→ WORK ITEM: Search the data for "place" and copy every matching line.

Top of INFORMATION SHOWN

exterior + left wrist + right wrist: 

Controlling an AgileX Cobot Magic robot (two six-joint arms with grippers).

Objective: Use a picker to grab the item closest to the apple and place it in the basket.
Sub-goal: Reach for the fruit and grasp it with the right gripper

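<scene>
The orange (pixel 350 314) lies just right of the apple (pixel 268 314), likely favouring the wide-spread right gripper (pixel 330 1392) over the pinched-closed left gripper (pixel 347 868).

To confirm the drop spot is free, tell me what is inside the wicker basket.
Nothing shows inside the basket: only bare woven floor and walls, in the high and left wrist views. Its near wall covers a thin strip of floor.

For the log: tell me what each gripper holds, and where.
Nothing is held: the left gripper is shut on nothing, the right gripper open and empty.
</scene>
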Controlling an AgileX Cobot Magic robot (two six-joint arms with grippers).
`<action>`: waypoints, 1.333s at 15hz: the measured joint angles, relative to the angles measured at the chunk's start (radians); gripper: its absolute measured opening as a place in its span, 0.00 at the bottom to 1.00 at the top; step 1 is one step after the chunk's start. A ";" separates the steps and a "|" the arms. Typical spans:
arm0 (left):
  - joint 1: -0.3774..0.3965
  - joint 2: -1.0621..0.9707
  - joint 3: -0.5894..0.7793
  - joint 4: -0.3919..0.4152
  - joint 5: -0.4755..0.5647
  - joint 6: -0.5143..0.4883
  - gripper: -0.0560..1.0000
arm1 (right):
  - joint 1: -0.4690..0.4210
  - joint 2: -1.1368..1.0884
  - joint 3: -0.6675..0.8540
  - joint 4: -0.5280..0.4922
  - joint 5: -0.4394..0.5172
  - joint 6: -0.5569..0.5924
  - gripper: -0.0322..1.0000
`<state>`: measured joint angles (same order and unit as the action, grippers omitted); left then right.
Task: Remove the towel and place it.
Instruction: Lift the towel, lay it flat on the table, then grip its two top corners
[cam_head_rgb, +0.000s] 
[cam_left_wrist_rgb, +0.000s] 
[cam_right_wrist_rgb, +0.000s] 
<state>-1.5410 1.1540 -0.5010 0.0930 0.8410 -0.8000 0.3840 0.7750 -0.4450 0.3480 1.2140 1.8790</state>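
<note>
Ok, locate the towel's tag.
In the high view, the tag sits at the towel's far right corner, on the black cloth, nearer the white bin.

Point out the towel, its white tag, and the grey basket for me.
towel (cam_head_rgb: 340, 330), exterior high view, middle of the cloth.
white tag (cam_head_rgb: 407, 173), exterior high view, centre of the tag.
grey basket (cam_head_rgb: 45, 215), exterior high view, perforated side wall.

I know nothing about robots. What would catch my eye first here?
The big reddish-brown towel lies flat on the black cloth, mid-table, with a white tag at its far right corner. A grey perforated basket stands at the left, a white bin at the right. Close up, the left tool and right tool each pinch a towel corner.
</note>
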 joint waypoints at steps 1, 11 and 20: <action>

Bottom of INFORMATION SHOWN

→ YOUR SOLUTION:
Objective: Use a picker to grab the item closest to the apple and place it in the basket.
`<action>`: waypoints, 1.333s at 15hz: the measured joint angles, relative to the angles measured at the chunk's start (radians); gripper: its absolute measured opening as a place in its span, 0.00 at the bottom to 1.00 at the top; step 1 is one step after the chunk's start. A ";" separates the steps and a "|" the arms. Typical spans:
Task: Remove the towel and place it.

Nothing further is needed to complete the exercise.